"""

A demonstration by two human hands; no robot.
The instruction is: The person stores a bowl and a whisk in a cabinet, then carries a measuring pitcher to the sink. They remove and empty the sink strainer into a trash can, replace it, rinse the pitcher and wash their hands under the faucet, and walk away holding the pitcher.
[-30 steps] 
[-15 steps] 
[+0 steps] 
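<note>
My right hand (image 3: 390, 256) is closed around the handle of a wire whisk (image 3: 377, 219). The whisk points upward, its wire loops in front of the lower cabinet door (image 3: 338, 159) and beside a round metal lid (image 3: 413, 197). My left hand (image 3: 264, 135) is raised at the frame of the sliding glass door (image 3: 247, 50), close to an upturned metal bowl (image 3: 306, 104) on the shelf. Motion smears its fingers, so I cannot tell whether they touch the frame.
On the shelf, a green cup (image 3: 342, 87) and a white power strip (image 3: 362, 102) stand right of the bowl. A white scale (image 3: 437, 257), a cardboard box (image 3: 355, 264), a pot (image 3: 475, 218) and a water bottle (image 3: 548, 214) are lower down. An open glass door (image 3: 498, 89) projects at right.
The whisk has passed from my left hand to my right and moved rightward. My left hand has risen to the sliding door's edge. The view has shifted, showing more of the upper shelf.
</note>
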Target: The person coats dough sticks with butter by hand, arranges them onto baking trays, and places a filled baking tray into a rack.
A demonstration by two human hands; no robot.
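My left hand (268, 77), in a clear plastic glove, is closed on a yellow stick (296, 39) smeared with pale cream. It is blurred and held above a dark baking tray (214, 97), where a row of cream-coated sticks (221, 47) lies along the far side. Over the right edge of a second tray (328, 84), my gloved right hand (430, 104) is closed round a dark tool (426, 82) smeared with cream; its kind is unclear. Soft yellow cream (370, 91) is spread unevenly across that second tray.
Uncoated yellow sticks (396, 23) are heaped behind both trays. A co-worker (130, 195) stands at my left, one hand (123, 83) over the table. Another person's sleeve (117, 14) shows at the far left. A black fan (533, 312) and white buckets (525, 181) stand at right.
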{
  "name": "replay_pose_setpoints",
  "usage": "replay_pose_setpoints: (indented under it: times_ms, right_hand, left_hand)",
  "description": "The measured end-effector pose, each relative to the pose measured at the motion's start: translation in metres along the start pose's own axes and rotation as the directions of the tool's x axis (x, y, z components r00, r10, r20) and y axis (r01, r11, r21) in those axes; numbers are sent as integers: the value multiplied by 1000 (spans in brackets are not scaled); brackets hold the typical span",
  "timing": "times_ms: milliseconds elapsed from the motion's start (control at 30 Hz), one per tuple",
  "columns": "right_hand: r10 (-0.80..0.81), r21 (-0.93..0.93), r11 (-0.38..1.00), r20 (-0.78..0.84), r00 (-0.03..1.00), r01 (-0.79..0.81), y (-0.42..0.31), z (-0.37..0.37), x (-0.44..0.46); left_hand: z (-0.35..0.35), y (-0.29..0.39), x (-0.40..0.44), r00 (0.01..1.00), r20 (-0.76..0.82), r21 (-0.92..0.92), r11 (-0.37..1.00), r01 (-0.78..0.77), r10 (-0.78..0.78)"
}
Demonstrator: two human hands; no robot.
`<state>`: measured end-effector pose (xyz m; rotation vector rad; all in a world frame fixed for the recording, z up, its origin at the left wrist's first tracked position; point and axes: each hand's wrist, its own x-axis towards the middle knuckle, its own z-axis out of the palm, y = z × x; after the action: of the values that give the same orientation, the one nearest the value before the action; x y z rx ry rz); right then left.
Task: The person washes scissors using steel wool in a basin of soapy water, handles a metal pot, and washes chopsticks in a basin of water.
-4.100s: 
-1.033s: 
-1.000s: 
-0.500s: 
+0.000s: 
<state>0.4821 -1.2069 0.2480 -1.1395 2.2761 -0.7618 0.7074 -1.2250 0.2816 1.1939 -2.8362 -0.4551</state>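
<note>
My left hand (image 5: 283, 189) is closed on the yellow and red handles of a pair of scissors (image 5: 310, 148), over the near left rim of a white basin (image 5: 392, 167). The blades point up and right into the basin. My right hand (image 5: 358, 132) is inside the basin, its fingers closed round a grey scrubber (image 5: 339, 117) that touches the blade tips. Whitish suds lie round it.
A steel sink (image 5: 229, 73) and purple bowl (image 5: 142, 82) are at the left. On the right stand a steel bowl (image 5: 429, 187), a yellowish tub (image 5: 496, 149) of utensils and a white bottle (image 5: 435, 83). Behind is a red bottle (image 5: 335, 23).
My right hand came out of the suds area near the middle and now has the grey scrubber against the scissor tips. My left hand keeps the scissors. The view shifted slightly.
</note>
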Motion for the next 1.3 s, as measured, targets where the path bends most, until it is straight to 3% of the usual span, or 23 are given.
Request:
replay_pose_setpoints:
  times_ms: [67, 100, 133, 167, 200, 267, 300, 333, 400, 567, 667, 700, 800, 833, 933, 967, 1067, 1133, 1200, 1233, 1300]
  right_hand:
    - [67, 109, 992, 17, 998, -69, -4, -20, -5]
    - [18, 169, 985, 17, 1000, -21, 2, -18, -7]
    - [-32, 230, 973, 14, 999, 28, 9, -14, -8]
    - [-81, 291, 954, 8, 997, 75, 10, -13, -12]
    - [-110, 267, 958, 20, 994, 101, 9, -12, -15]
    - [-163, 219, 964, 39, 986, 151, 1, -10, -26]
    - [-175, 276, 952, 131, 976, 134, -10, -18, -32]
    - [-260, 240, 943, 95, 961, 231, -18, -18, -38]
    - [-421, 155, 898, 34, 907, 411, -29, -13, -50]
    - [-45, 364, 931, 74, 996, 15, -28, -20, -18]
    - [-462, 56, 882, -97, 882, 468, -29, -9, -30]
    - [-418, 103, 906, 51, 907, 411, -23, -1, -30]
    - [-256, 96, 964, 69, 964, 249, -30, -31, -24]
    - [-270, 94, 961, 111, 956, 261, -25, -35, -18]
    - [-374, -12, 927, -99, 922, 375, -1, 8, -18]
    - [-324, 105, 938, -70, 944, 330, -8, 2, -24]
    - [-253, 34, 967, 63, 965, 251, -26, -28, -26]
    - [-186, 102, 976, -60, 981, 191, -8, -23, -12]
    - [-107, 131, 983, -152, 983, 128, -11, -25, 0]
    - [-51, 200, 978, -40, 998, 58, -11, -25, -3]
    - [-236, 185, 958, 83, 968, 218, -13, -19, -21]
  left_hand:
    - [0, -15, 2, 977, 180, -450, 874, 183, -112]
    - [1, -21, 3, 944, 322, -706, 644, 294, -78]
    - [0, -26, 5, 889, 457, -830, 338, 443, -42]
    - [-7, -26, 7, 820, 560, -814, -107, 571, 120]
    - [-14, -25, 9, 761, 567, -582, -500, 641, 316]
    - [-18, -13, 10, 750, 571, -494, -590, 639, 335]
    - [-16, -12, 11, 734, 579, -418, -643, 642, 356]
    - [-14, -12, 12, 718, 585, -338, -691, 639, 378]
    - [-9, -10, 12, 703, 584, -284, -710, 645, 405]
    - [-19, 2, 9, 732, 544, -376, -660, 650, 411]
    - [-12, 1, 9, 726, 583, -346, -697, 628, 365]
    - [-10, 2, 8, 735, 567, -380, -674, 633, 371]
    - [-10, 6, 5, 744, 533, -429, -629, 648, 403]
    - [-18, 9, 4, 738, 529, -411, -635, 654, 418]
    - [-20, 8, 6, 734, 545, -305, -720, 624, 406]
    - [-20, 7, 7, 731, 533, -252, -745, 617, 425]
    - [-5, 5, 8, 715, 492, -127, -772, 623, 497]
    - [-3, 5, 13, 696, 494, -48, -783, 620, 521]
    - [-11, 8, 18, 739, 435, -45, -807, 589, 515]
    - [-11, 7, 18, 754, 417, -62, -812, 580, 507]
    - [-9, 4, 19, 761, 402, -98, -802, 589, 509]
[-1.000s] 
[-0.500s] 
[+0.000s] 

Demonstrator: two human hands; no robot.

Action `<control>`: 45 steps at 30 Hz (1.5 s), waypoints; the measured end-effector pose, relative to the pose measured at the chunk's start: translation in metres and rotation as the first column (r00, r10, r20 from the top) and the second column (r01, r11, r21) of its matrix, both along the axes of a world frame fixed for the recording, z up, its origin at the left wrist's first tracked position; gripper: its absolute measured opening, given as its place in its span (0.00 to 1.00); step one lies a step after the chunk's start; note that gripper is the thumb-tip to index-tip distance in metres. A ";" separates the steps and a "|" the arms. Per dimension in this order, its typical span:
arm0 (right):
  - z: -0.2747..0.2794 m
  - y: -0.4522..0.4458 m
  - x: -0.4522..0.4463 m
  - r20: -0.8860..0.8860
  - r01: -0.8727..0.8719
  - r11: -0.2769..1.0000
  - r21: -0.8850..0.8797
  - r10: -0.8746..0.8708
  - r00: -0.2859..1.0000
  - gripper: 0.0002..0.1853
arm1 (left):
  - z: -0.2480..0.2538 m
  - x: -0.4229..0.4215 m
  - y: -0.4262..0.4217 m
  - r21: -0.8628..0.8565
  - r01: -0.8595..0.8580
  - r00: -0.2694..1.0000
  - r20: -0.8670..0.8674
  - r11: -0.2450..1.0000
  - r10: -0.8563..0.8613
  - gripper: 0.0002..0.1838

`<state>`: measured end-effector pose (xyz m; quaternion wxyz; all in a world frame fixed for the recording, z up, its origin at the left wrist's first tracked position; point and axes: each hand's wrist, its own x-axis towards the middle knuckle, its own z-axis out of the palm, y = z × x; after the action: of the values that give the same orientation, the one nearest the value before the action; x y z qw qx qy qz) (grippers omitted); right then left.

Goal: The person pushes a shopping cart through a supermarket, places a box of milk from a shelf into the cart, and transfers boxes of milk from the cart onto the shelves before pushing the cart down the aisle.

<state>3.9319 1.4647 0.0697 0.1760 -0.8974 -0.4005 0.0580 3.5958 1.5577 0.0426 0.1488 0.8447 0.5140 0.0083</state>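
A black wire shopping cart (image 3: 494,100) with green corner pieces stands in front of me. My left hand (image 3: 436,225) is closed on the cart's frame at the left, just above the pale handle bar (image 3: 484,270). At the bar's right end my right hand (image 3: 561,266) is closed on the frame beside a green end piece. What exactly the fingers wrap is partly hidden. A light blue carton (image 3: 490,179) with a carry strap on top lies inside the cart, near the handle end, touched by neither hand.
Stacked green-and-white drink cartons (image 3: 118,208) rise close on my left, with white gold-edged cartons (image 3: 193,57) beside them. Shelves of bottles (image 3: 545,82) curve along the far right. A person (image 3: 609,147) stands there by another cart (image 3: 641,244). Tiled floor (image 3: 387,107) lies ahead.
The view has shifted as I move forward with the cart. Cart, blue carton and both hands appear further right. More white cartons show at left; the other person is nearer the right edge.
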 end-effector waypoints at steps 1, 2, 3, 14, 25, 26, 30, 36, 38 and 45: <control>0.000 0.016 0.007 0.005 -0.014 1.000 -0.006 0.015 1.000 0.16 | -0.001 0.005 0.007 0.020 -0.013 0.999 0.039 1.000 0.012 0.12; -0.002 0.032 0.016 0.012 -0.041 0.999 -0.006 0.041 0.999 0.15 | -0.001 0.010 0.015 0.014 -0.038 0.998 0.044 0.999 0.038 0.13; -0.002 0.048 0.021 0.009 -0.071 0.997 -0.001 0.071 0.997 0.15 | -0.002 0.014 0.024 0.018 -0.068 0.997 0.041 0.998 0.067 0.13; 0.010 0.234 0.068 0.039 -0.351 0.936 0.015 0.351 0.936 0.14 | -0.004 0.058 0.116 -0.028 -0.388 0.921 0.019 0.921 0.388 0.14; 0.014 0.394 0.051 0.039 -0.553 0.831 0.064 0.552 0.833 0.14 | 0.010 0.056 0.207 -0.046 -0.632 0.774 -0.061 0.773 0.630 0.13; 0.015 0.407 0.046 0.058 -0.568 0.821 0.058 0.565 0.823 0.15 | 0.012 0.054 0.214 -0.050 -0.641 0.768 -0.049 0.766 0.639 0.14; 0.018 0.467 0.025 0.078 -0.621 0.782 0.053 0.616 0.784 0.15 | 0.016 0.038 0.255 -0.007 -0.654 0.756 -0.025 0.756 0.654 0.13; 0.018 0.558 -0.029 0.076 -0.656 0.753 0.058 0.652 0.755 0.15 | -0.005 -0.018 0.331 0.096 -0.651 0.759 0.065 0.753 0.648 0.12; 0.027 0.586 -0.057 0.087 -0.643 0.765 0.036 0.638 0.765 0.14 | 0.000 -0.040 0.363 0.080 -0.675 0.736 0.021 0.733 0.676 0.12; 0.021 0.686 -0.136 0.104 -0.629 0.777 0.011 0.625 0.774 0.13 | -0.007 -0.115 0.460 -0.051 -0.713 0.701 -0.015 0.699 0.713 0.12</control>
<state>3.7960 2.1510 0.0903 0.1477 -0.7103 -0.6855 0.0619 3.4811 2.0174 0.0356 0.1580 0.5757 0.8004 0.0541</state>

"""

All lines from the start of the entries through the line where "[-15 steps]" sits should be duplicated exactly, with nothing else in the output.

▶ _TASK SOLUTION_:
A demonstration by two human hands; no robot.
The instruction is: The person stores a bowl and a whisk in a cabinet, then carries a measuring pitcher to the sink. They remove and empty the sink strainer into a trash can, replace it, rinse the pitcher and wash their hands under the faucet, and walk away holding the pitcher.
[-30 steps] 
[-15 steps] 

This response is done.